- Church: Episcopal Church
- Diocese: Rochester
- Elected: February 5, 1963
- In office: 1963–1969
- Predecessor: Dudley S. Stark
- Successor: Robert R. Spears Jr.

Orders
- Ordination: March 1934 by Robert Burton Gooden
- Consecration: May 11, 1963 by Horace W. B. Donegan

Personal details
- Born: May 10, 1908 Iowa City, Iowa, United States
- Died: December 3, 2000 (aged 92) Santa Barbara, California, United States
- Denomination: Anglican
- Parents: Edward Cecil Barrett & Mary Parsons West
- Spouse: Emma Dee Hanford (m. 1936) Bettina Tvede (m. 1970)
- Children: 2

= George W. Barrett (bishop) =

American Episcopalian Bishop

George West Barrett (May 10, 1908 - September 3, 2000) was an American Episcopal prelate who served as the fourth Bishop of Rochester between 1963 and 1969.

==Education==
Barrett was born in 1908 in Iowa City, Iowa but was raised in Pasadena, California. He studied at the University of California, Los Angeles from where he graduated with a Bachelor of Arts and later studied theology at the Episcopal Divinity School and graduated in 1933.

==Priest==
He was ordained deacon in July 1933 by Bishop W. Bertrand Stevens of Los Angeles, and priest in March 1934 by Bishop Robert Burton Gooden, Suffragan of Los Angeles. He became curate at St Paul's Church in Oakland, California, where he remained till 1936. Later he served as rector of St Mark's Church in Upland, California. In 1942 he moved to Monrovia, California to become rector of St Luke's Church and in 1947 he became rector of St James' Church in Los Angeles.

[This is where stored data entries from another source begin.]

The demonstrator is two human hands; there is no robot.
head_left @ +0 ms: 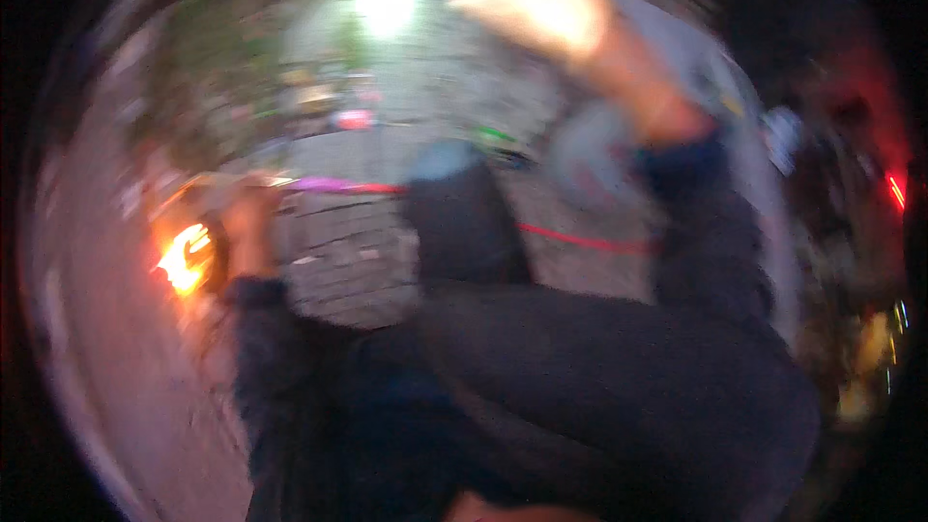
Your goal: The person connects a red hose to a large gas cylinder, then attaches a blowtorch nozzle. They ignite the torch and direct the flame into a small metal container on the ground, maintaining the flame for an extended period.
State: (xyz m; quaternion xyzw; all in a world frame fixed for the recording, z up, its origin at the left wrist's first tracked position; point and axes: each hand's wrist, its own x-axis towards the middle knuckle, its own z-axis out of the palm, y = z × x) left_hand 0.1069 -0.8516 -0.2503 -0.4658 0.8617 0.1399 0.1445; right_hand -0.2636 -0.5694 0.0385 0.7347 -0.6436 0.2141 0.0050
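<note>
Heavy motion blur smears the picture. My left hand is at the left, in a dark sleeve, beside a bright orange glow; its fingers are too smeared to read. Close to it begins a thin glowing purple and red line, which passes behind my leg and reappears as a red streak on the right. Whether the hand holds that line cannot be made out. Raised at the upper right, my right hand is strongly lit, thumb and fingers apart, with nothing visible between them.
My bent dark-clothed leg fills the lower middle. Grey brick-like paving lies beneath. A round white light shines at the top, with a small pink-red object below it. A pale rounded shape stands under my right forearm.
</note>
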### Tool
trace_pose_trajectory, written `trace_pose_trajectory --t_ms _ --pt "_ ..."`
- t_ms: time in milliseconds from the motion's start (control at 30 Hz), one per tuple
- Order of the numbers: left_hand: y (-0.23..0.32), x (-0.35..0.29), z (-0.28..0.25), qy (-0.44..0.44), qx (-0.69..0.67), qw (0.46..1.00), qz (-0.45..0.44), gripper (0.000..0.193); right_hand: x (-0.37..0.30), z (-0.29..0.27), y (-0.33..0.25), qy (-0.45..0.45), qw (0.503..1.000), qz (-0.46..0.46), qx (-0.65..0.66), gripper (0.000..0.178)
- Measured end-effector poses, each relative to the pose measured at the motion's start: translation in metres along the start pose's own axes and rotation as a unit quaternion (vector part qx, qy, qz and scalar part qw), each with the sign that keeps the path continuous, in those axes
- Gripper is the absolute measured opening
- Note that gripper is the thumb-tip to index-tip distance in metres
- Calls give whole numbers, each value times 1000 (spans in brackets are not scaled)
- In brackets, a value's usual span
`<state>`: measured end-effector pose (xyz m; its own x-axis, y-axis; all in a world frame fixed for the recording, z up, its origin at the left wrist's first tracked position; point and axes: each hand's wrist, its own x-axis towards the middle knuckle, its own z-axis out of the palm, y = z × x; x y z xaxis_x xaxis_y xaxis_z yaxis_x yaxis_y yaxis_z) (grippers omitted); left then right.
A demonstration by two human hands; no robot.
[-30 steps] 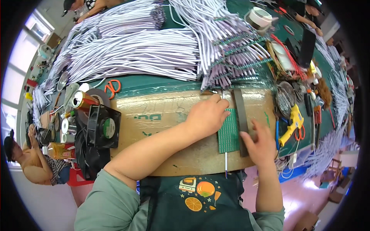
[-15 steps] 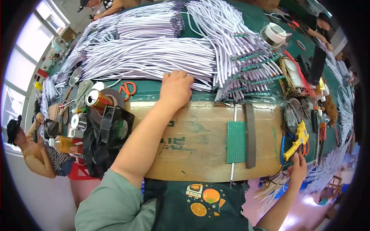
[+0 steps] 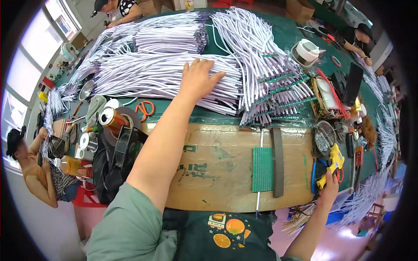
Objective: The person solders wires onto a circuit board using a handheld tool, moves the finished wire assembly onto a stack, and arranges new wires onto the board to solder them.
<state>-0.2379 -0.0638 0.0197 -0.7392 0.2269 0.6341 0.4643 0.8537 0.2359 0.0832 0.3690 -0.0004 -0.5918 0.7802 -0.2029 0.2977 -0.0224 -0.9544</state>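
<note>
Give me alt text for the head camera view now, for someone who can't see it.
A person's left hand is spread over piled white cables while the right hand is at a yellow glue gun. A green board and a gray bar lie side by side on brown cardboard.

- Green table across the frame
- White cables, heaped at upper centre
- 1 brown board, flat at lower centre
- 1 pair of orange scissors, left of centre

And near the left corner of the bench, a drink bottle; further in, a can, orange scissors!
</note>
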Motion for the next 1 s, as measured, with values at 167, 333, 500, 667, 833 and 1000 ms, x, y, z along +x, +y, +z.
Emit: trace_pose_trajectory --t_ms 167,333,500,667,833,1000 --pt "4 -28 0 -18 17 1000 -15 51 -11 -10 14 39 997 -48 56 35" --pt "12 -65 -23 -5 16 1000 12 48 -25 4 16 102 972 -148 150 31" --pt "25 -105 -49 -45 33 998 -5 48 -35 14 14 21 956 -123 264 33" --pt "31 -137 -64 -98 26 995 -10 47 -32 18 20 -78 933 -142 320 36" --pt "37 -137 -62 -102 72 992 3 52 -36 30 14 -72 951 -135 267 48" --pt "49 -102 -48 -36 31 998 -36 46 -25 24 25 -78 945 -134 287 50"
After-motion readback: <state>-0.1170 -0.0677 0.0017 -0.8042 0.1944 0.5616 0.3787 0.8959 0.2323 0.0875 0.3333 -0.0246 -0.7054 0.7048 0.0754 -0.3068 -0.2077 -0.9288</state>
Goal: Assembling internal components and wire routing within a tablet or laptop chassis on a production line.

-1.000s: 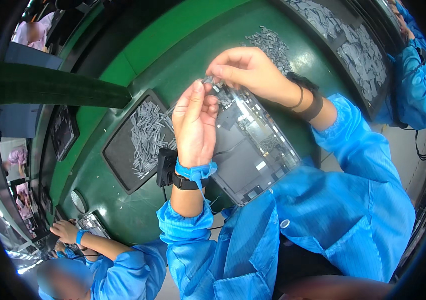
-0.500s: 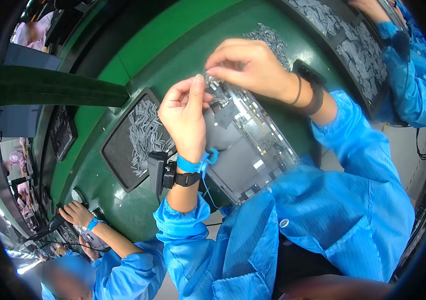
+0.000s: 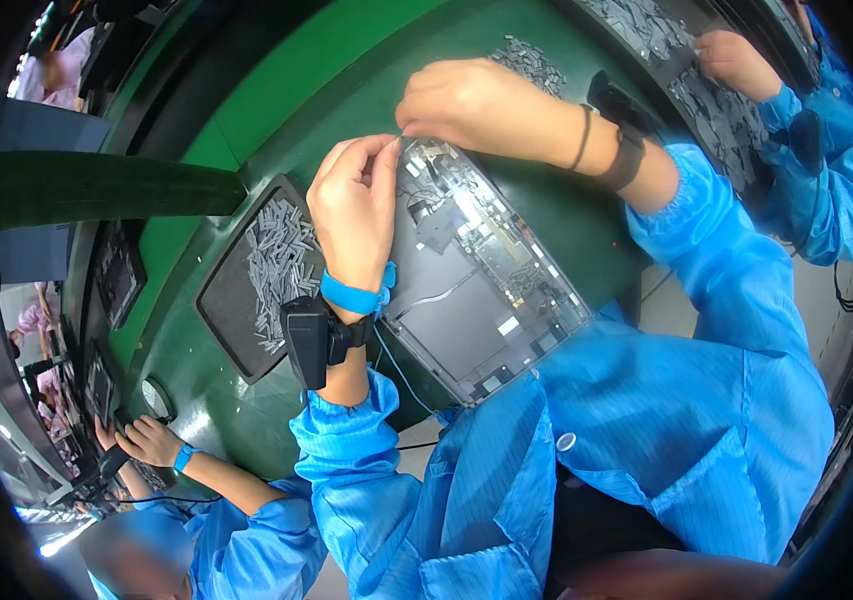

In 1955 he became rector of Christ Church in Bronxville, New York and professor of Pastoral Theology at the General Theological Seminary in New York City.

==Bishop==
Barrett was elected Bishop of Rochester during the second ballot on February 5, 1963, during a special convention in Rochester. He was consecrated on May 11, 1963, by Horace W. B. Donegan, Bishop of New York in Christ Church in Bronxville, New York. He retained the post till his retirement in 1969. After retirement he served as Assistant Bishop of Los Angeles and was bishop in residence at the Church of St Alban in Los Angeles and Trinity Church in Santa Barbara, California.

==Ordination of women==
Barrett is best remembered for ordaining four women to the priesthood on September 7, 1975, before the Episcopal Church had approved the ordination of women. The ordination took place at the St. Stephen and the Incarnation Episcopal Church in Washington D.C. The four women were Lee McGee (Street), Alison Palmer, Betty Rosenberg (Powell), and Diane Tickell, four women who became known as the Washington Four. After the ordination, Barrett was temporary banned from performing his duties. The General Convention approved the ordination of women a year later.

==Family==
Barrett married his first wife Emma Dee Hanford in 1936 but the marriage ended in divorce. They had a daughter and a son together. He remarried in 1970 to Bettina Tvede.

==Death==
Barrett died in Santa Barbara, California on December 3, 2000, after stopping kidney dialysis.